# TASK OBJECTIVE:
Using the data below, reproduce exactly the lines from the line with "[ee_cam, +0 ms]" to the line with "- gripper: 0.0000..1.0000", both included; pictures must be dropped.
◆ ◆ ◆ ◆ ◆
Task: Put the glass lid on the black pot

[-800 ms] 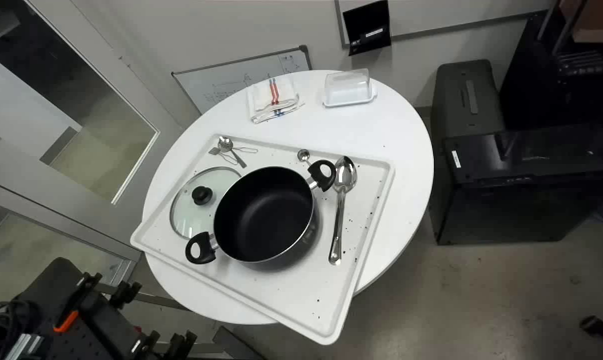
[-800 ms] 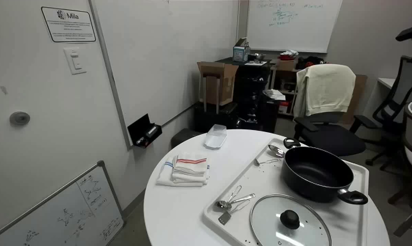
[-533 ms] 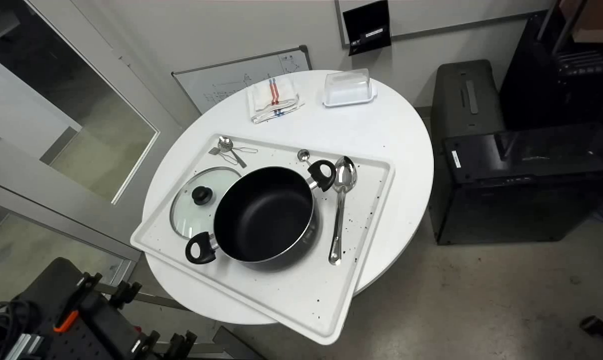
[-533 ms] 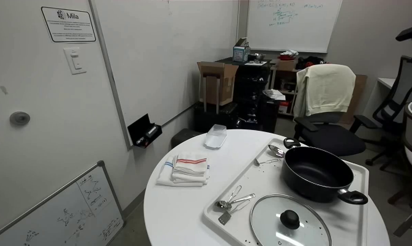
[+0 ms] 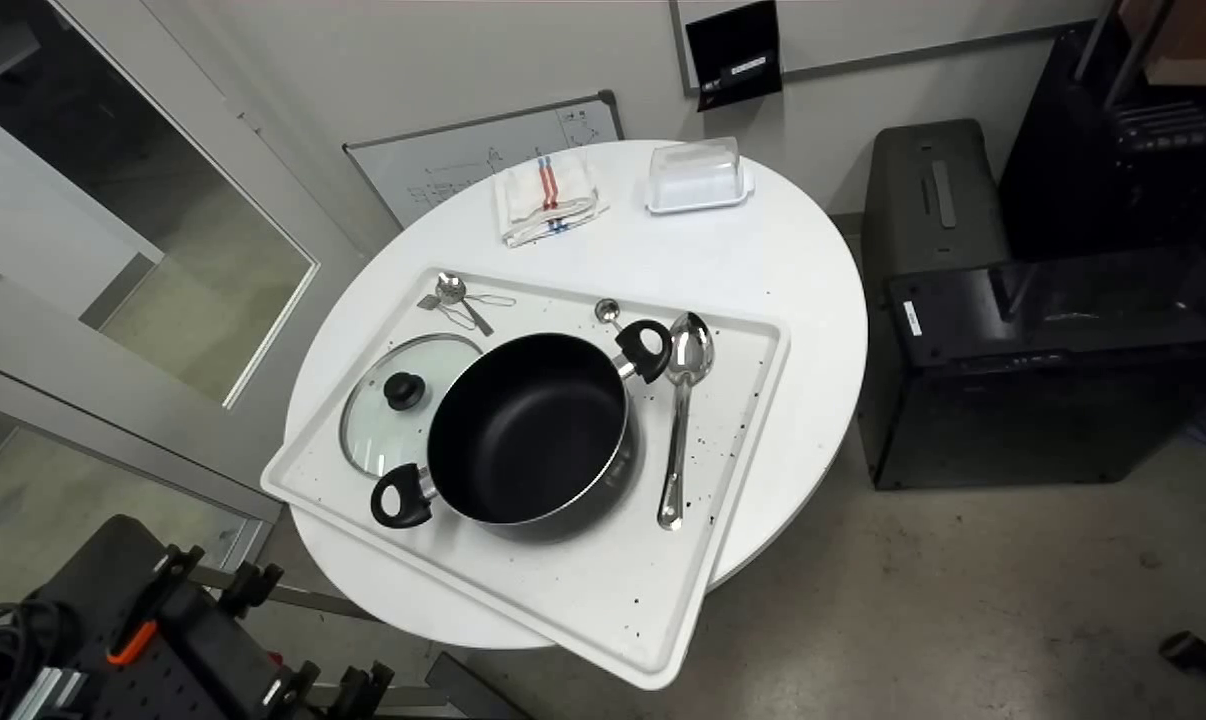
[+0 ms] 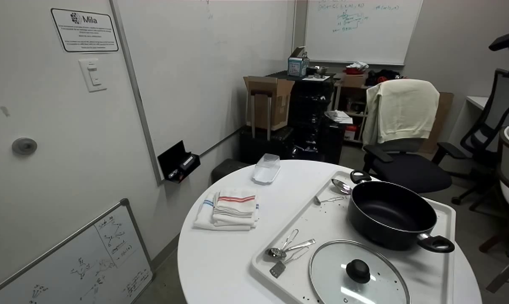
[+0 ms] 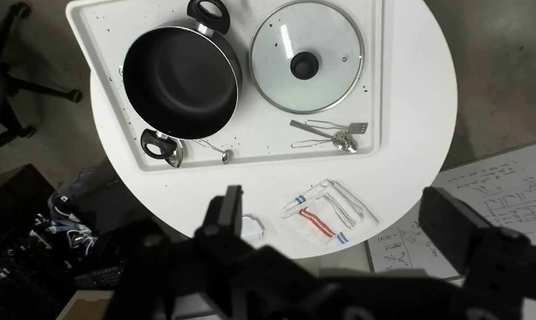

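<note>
The glass lid [image 5: 368, 430] lies flat, black knob up, on the white tray [image 5: 583, 605]. It also shows in an exterior view [image 6: 334, 264], cut by the bottom edge, and in the wrist view [image 7: 323, 91]. The black pot [image 5: 528, 430] stands upright and uncovered on the tray beside the lid. It shows too in an exterior view [image 6: 379, 223] and the wrist view [image 7: 183, 80]. My gripper [image 7: 332, 195] is open with nothing between its fingers. In the wrist view it is high above the table, with its fingers over the towel side. Neither exterior view shows it.
A large metal spoon [image 5: 678, 430] and a small spoon [image 5: 608, 312] lie near the pot. Several small utensils [image 7: 334, 135] lie near the lid. Folded towels [image 5: 548, 200] and a clear-covered butter dish [image 5: 698, 180] are on the round white table [image 5: 813, 330], outside the tray.
</note>
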Available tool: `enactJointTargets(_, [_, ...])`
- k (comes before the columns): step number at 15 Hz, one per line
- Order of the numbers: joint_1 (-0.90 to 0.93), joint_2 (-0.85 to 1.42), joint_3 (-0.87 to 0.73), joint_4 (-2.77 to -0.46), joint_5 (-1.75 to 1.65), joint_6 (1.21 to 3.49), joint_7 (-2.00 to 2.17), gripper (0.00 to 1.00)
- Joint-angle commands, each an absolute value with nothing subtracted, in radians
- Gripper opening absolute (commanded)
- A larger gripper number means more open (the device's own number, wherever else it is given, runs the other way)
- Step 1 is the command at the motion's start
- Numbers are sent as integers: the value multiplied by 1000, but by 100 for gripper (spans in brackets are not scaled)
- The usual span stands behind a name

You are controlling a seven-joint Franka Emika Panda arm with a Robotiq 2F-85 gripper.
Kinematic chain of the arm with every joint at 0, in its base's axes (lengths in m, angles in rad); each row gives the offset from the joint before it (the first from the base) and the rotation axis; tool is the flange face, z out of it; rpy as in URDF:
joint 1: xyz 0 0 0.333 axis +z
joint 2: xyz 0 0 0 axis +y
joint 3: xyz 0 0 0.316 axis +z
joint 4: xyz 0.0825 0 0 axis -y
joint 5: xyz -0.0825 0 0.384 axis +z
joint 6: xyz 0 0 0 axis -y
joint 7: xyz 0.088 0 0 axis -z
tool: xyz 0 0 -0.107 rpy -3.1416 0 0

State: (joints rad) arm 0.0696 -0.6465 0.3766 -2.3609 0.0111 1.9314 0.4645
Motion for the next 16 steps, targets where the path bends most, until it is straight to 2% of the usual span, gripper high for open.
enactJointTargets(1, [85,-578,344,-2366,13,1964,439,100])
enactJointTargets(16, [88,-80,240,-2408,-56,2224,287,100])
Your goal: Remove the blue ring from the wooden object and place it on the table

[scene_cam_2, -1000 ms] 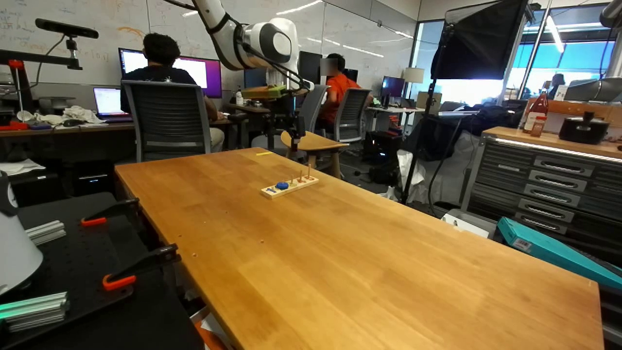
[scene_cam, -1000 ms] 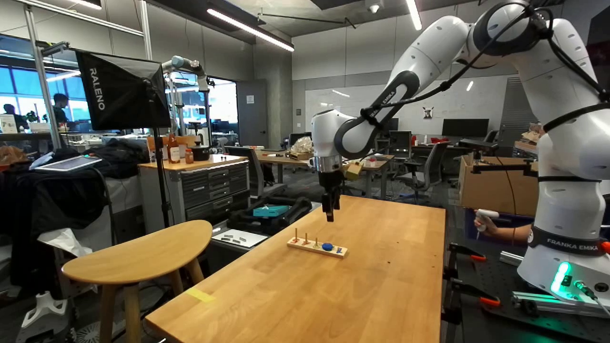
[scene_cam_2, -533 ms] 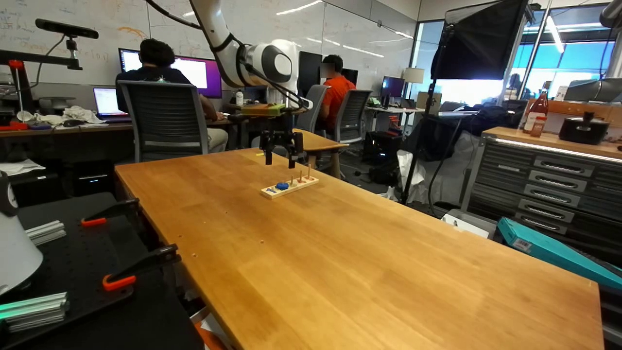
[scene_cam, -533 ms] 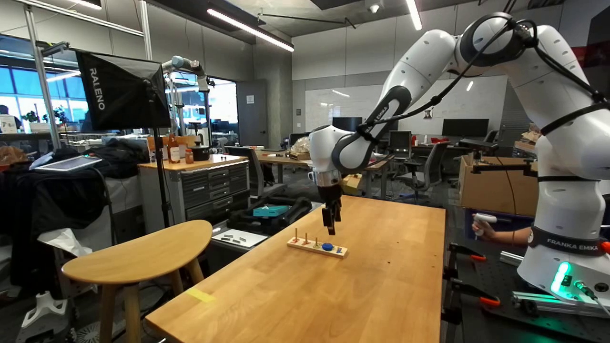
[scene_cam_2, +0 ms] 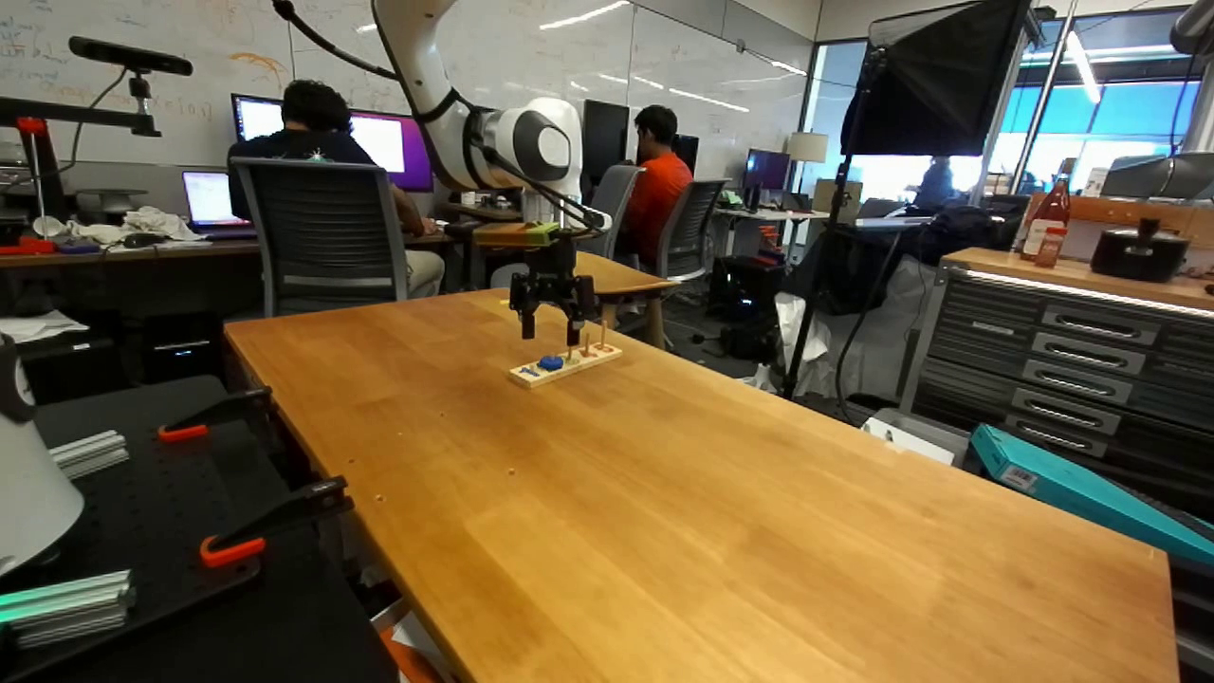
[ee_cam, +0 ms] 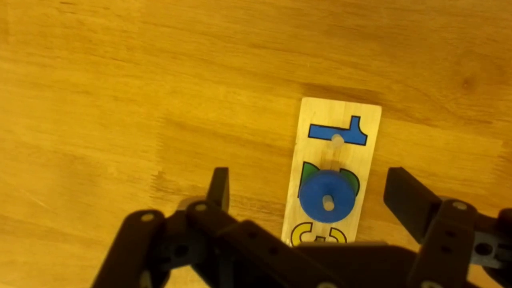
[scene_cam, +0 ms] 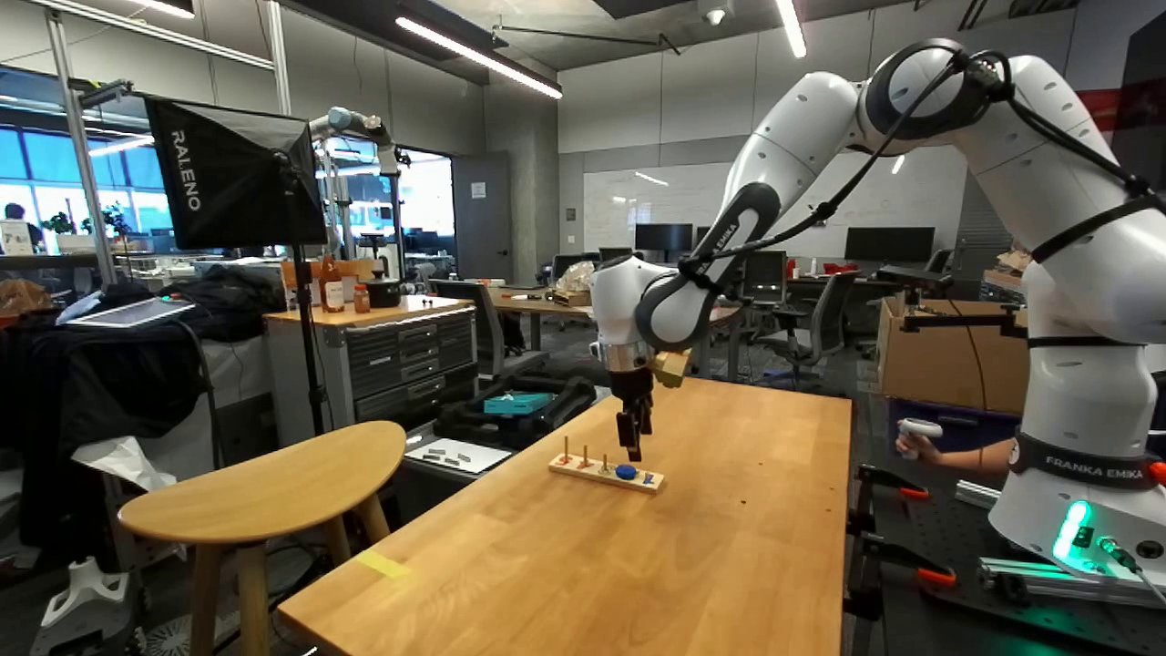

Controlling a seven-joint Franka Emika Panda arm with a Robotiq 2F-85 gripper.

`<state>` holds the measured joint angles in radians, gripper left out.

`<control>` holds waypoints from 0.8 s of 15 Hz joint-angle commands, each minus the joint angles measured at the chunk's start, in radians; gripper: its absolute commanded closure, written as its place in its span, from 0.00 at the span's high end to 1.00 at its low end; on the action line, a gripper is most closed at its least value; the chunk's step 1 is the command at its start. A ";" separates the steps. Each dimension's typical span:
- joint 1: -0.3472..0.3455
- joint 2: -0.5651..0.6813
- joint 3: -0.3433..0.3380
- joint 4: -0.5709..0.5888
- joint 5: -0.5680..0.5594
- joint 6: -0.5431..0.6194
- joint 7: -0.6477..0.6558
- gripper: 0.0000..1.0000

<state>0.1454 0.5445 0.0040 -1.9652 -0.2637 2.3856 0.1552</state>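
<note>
As we look from left to right in an exterior view, we first meet a black softbox (scene_cam: 235, 173), then a stool (scene_cam: 264, 483) with a rounded wooden top, then a grey drawer cabinet (scene_cam: 414, 351) with a bottle (scene_cam: 332, 290) on it. Next we come to the long light-wood table (scene_cam: 729, 547), and on it lies the wooden object (scene_cam: 594, 470), a narrow board with a row of pegs (ee_cam: 328, 203). Around the second peg from its right end sits the blue ring (scene_cam: 625, 472). Over the board we see the gripper (scene_cam_2: 550, 337), its fingers (ee_cam: 219, 188) spread well apart and clear of the ring. Farther right we find a cardboard box (scene_cam: 929, 364) and the white arm (scene_cam: 929, 96), on whose base a green light (scene_cam: 1070, 530) glows.

In the wrist view, again from left to right, we see one finger, then the board with the ring around its peg, then the other finger, so that the ring lies between the two and touches neither. Along the board we make out a blue numeral (ee_cam: 320, 131) at a bare peg, a green numeral (ee_cam: 352, 181) partly covered by the ring, and part of a yellow numeral (ee_cam: 299, 235); dark parts of the gripper hide the rest
</note>
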 commanded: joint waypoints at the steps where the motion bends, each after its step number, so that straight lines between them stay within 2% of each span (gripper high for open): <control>1: 0.032 0.058 -0.035 0.046 -0.031 0.028 0.038 1.00; 10: 0.056 0.139 -0.046 0.108 -0.014 0.065 0.079 1.00; 11: 0.058 0.144 -0.046 0.117 -0.013 0.066 0.081 0.80; 12: 0.060 0.149 -0.047 0.125 -0.013 0.067 0.082 0.74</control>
<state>0.1754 0.6480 -0.0138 -1.9017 -0.2684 2.4406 0.2119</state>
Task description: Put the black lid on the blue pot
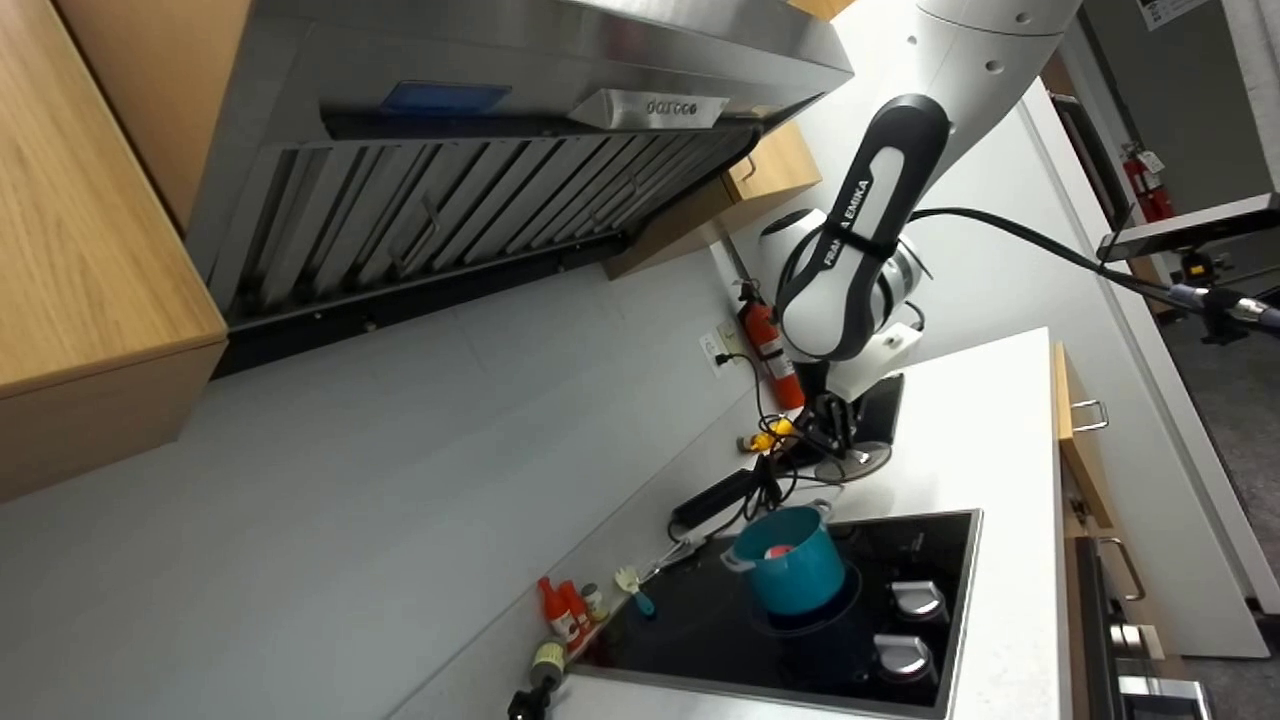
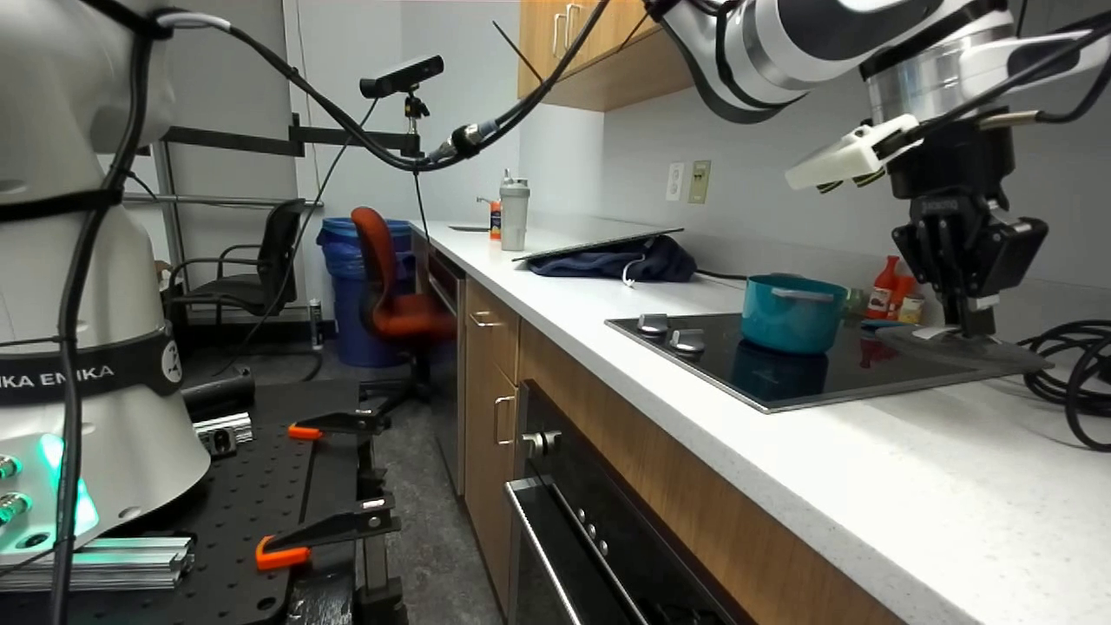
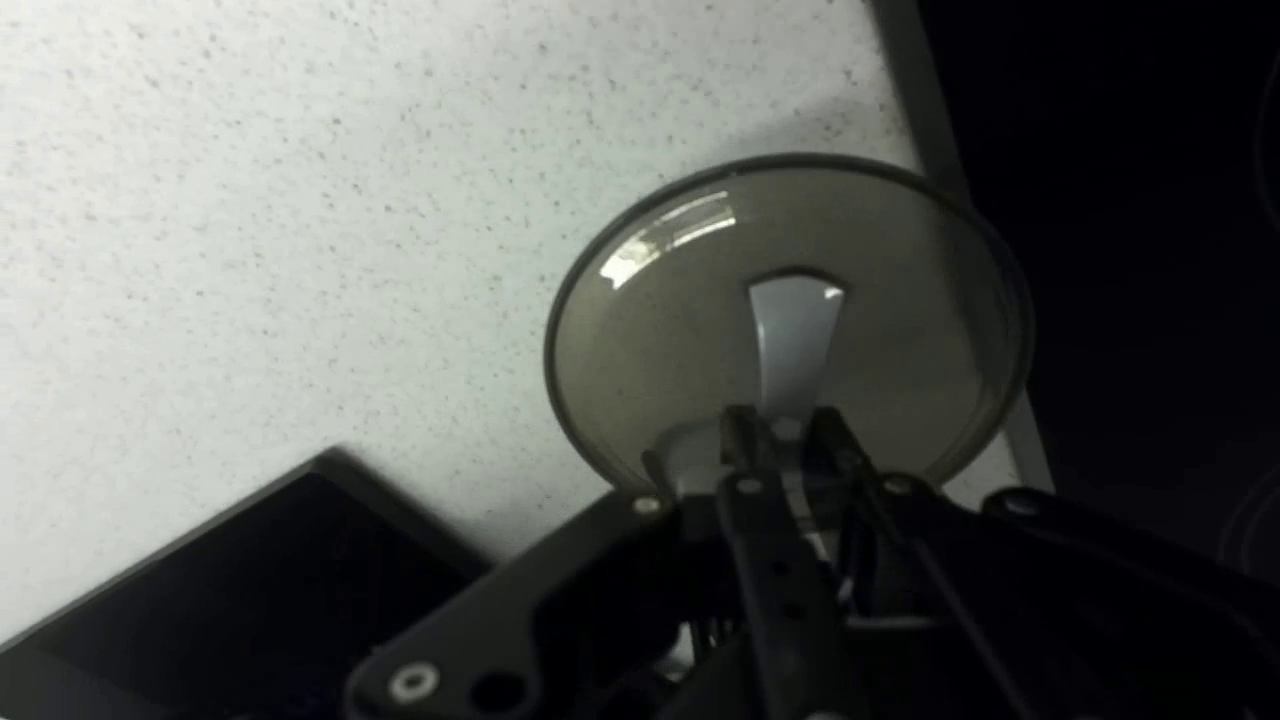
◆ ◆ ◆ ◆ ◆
# RESULT FOR THIS EXERCISE:
[ee_cam, +0 ms] 
[scene_cam, +0 ms] 

Controlling a seven-joint Franka Emika Panda arm with a Robotiq 2F-85 gripper.

`<state>` holds the measured joint angles in radians, gripper left out.

`<control>` holds waypoints from 0.8 s of 15 Hz joint-angle commands, each minus the joint angles measured at the chunk's start, in radians; gripper: its absolute commanded closure, written as its place in its span, from 0.00 at the span's high end to 1.00 at its low end; on the action line, a gripper is most closed at its least value; the chunk's step 1 is the command at its start. A ";" separates the steps. Each dimension's typical span:
- joint 1: -0.3472..0.3455
- joint 2: -0.5651..0.6813
- joint 3: -0.3433..0.3380
- joint 4: -0.5709..0.5888
- joint 5: -0.5680..0.5594
- joint 6: -0.5431..0.6194
- joint 7: -0.6477..0.6558
- gripper: 0.0000..1.0000

No more output is expected.